Au-delà de cette piste, la stratégie est de provoquer une prise de conscience de l’accompagné sur les différentes compétences qu’il détient, en dehors de son activité professionnelle antérieure. Durant toute la durée de l’entretien, on observe que l’accompagnant tente de faire ressortir ces compétences d’une manière de plus en plus précise. (M) met en avant son « art de la joie » et son « art de la simplicité » pour décrire sur sa conduite professionnelle.

Plusieurs décisions sont prises à l’issue de cet entretien d’accompagnement vers l’emploi. D’une part, il est décidé d’enclencher une remise à niveau en français ainsi que de faire une évaluation de la maîtrise des deux autres langues. D’autre part, le chargé de projet va mettre en contact (M) avec une entreprise d’insertion dans le secteur de la restauration traiteur et avec un organisme de formation sur

les métiers de l'hôtellerie et de la restauration.
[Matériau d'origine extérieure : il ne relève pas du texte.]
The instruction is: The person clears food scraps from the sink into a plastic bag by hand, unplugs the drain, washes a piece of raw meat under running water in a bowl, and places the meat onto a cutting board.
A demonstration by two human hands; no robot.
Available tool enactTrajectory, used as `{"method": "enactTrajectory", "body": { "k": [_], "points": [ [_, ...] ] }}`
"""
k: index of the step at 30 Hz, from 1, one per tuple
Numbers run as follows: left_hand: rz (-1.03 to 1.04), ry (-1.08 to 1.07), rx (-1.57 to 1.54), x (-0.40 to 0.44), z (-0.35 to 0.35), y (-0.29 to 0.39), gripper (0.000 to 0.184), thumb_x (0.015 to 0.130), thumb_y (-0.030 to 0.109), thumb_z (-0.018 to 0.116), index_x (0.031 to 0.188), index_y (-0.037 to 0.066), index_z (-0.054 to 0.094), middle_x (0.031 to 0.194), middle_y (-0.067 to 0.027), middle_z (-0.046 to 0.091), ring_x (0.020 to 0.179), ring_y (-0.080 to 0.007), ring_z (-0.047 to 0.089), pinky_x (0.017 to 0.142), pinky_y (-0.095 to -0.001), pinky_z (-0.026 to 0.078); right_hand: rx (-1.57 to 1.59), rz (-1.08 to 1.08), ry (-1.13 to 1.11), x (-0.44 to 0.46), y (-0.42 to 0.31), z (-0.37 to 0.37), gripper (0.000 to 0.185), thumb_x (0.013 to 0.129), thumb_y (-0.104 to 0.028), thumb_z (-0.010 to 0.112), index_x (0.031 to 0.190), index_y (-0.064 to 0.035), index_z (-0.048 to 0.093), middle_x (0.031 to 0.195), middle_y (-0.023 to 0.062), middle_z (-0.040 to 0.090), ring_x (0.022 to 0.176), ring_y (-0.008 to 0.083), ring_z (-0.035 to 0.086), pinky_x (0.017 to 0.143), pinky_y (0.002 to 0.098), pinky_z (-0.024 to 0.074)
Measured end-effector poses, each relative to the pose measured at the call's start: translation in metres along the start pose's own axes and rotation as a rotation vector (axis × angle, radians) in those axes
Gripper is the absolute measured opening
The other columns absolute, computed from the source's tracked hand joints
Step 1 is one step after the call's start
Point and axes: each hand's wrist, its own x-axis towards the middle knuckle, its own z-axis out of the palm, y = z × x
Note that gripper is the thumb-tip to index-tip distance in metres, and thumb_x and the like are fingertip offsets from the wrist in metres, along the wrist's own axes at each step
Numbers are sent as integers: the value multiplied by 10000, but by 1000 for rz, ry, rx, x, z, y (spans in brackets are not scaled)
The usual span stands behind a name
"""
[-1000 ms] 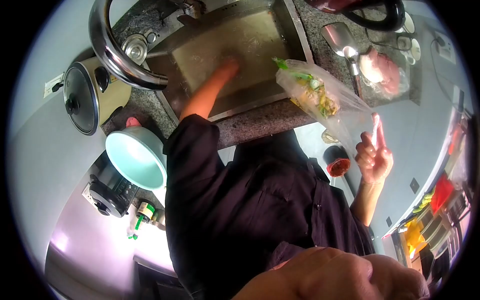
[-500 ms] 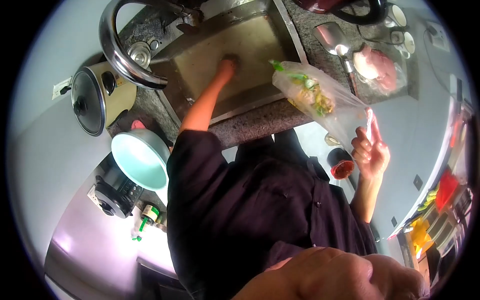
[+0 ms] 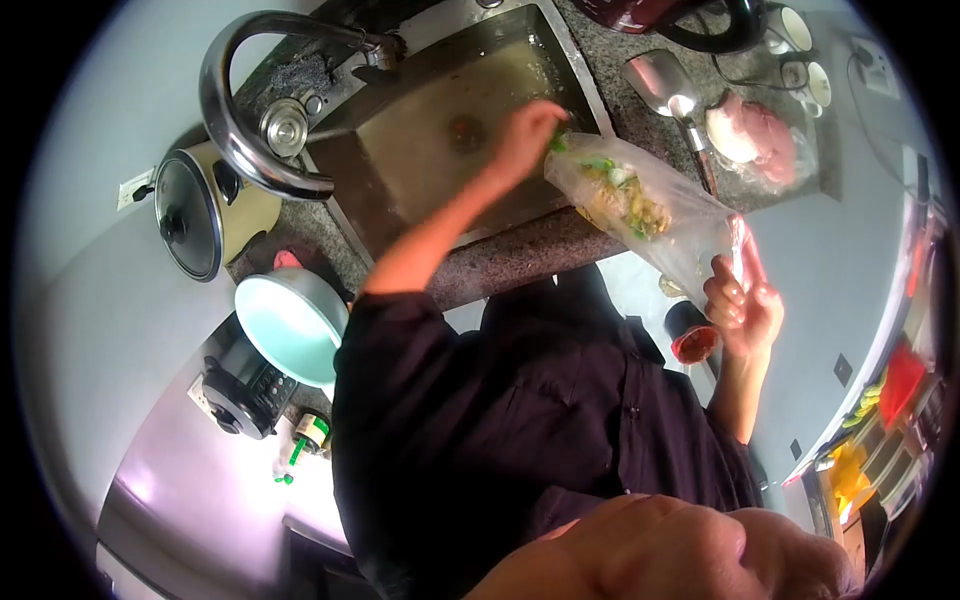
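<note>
My left hand (image 3: 530, 135) is over the right part of the sink (image 3: 400, 215), beside one end of a clear plastic bag (image 3: 675, 215). Its fingers are closed, with something small and dark at the tips that I cannot make out. A bit of green leaf (image 3: 558, 143) shows at that end of the bag, just below my fingers. Yellowish and green food scraps (image 3: 630, 200) lie inside the bag. My right hand (image 3: 740, 300) grips the bag's other end, fingers curled round the plastic. Cloudy water (image 3: 415, 150) stands in the sink, with a reddish-dark drain (image 3: 465, 132) showing through.
A curved faucet (image 3: 215, 110) arches over the sink's left side. Left of it stand a lidded cooker (image 3: 190, 215) and a pale green basin (image 3: 295, 325). On the right counter lie a metal spatula (image 3: 665, 85), raw meat (image 3: 755, 140) on plastic, white cups (image 3: 815, 88) and a dark red kettle (image 3: 660, 15).
My left hand has come up out of the sink water and moved right, to the bag's end. My right hand still holds the bag in about the same place.
</note>
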Motion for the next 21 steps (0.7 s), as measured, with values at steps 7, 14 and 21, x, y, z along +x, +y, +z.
{"method": "enactTrajectory", "body": {
  "k": [7,14,21],
  "points": [
    [244,251,773,165,-22,-119,327,815,277,568,1048,52,614,1056,-157,609,1025,-329,545,847,-429,439,21,1,73,-3,1,-14,803,726,-142,613,1411,-171,195,730,53,404,504,92,353,389,161,289],
    [239,-195,1240,127,-11,-196,255,836,163,501,1028,30,605,1134,-147,549,1054,-345,502,882,-428,417,55,-28,91,1,-1,-18,765,723,-136,655,1368,-137,244,752,81,441,483,106,364,354,166,275],
    [78,177,1063,19,-64,-221,216,795,96,495,964,9,597,1007,-184,567,969,-341,522,832,-431,429,50,-9,82,4,-3,-17,769,716,-147,662,1364,-129,247,758,80,444,468,94,360,352,167,281]
  ]
}}
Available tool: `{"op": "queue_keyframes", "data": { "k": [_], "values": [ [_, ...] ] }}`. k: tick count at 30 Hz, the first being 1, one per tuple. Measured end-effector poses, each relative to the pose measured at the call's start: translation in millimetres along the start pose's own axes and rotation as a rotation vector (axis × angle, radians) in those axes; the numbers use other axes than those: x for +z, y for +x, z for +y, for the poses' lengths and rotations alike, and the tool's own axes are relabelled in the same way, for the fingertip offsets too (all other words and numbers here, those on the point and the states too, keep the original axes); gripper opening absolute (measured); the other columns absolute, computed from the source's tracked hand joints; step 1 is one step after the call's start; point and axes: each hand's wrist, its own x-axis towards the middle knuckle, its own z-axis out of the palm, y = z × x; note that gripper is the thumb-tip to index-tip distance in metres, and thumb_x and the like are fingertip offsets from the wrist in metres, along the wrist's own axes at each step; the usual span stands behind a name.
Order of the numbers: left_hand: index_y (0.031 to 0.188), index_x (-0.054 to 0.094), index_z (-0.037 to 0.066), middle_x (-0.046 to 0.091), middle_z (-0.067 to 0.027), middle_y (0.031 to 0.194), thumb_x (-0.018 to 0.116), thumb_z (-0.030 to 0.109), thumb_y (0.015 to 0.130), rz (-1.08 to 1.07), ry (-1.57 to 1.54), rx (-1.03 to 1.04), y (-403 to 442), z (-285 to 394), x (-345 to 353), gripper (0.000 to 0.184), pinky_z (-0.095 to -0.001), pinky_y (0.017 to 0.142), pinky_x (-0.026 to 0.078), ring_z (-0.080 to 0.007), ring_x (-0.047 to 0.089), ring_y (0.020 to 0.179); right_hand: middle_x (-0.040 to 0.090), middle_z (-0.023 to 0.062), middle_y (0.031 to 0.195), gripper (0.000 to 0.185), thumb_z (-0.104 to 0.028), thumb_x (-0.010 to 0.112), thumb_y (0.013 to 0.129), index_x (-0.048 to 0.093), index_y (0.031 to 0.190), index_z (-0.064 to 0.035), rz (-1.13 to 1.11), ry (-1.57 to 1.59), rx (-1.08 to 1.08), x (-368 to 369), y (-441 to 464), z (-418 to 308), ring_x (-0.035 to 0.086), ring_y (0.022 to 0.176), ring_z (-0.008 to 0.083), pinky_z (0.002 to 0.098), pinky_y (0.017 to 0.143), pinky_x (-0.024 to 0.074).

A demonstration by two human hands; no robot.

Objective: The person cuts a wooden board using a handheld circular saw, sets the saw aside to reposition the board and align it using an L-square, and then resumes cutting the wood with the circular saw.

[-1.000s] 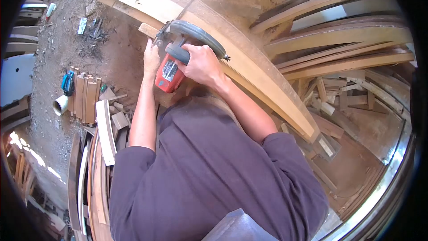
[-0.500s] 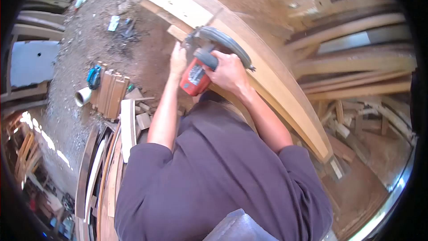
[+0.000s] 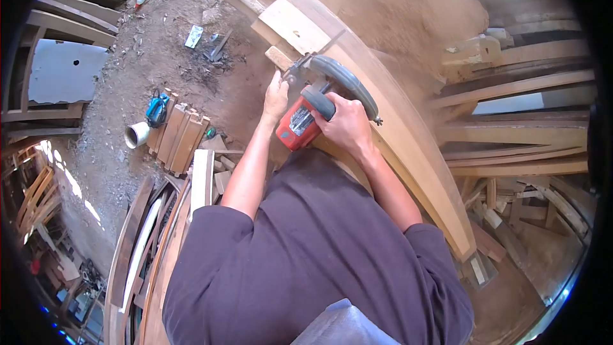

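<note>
A red saw [image 3: 298, 124] stood over a long plank's [image 3: 408, 147] near edge.
The right hand [image 3: 347, 122] wrapped its handle [image 3: 317, 102]; the left hand [image 3: 276, 98] curled at its front near a wood block [image 3: 278, 58], its hold unclear. A kickback might have dragged that hand toward the hidden blade; dust [image 3: 408, 9] might have blurred the view.

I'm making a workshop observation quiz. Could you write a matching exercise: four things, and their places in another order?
Things
1. Red power tool with a dark handle
2. White hollow cylinder
3. Pale flat panel with a dark hole
4. Long tapering tan wooden board

Places
A. At the picture's far left
B. Stretching diagonally towards the picture's lower right
C. In the right hand
D. On the ground beside the stacked brown wooden pieces

Pairs: 1-C, 2-D, 3-A, 4-B
</note>
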Motion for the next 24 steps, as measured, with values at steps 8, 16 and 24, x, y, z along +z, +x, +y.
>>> {"op": "queue_keyframes", "data": {
  "k": [8, 16, 24],
  "values": [
    [0.158, 0.037, -0.011, 0.067, -0.0244, 0.137, 0.049, 0.014, 0.104, -0.046, 0.047, -0.046, 33, 16, -31, 0.061, -0.0378, 0.11, 0.048, -0.0286, 0.064, 0.128, 0.075, 0.025, 0.09, 0.029, -0.024, 0.08, 0.087, 0.077, 0.106, -0.0028, 0.018, 0.027, 0.006, 4, 31, -32, 0.075, 0.087, 0.042, 0.0477, 0.08, 0.0594],
    [0.157, 0.035, -0.015, 0.061, -0.0279, 0.145, 0.048, 0.016, 0.103, -0.045, -0.014, -0.021, 70, -9, -60, 0.063, -0.0384, 0.116, 0.043, -0.0322, 0.058, 0.139, 0.075, 0.0259, 0.093, 0.029, -0.023, 0.081, 0.088, 0.075, 0.106, -0.0004, 0.009, -0.009, -0.007, 13, 65, -62, 0.075, 0.089, 0.0423, 0.0473, 0.082, 0.0588],
    [0.155, 0.036, -0.017, 0.05, -0.0348, 0.155, 0.049, 0.02, 0.103, -0.021, 0.029, -0.03, 97, -4, -89, 0.066, -0.0394, 0.123, 0.036, -0.0384, 0.047, 0.149, 0.076, 0.0248, 0.093, 0.031, -0.026, 0.08, 0.089, 0.073, 0.105, -0.0002, 0.011, -0.021, -0.014, 27, 94, -83, 0.074, 0.088, 0.0434, 0.0487, 0.08, 0.0587]
  ]
}}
Il est également convenu d’effectuer les liens administratifs nécessaires à une prise en charge potentielle d’une formation future avec le réseau Cap emploi, ainsi que de lancer la demande de RQTH. Enfin, le chargé de projet demande à (M) de réfléchir à cette possibilité d’un transfert de savoir-faire à partir de la pratique de plusieurs langues vers le secteur de l’enseignement. On constate qu’aucune piste abordée lors de l’entretien n’est mise de côté, en fonction des souhaits de l’accompagné et des propositions de l’accompagnant. Durant tout l’entretien, pour se défaire du caractère dramatique que la situation peut revêtir, le mode de l’ironie et de l’humour façonne les échanges de manière importante. Un rendez-vous est fixé quinze jours plus tard, le 30 septembre.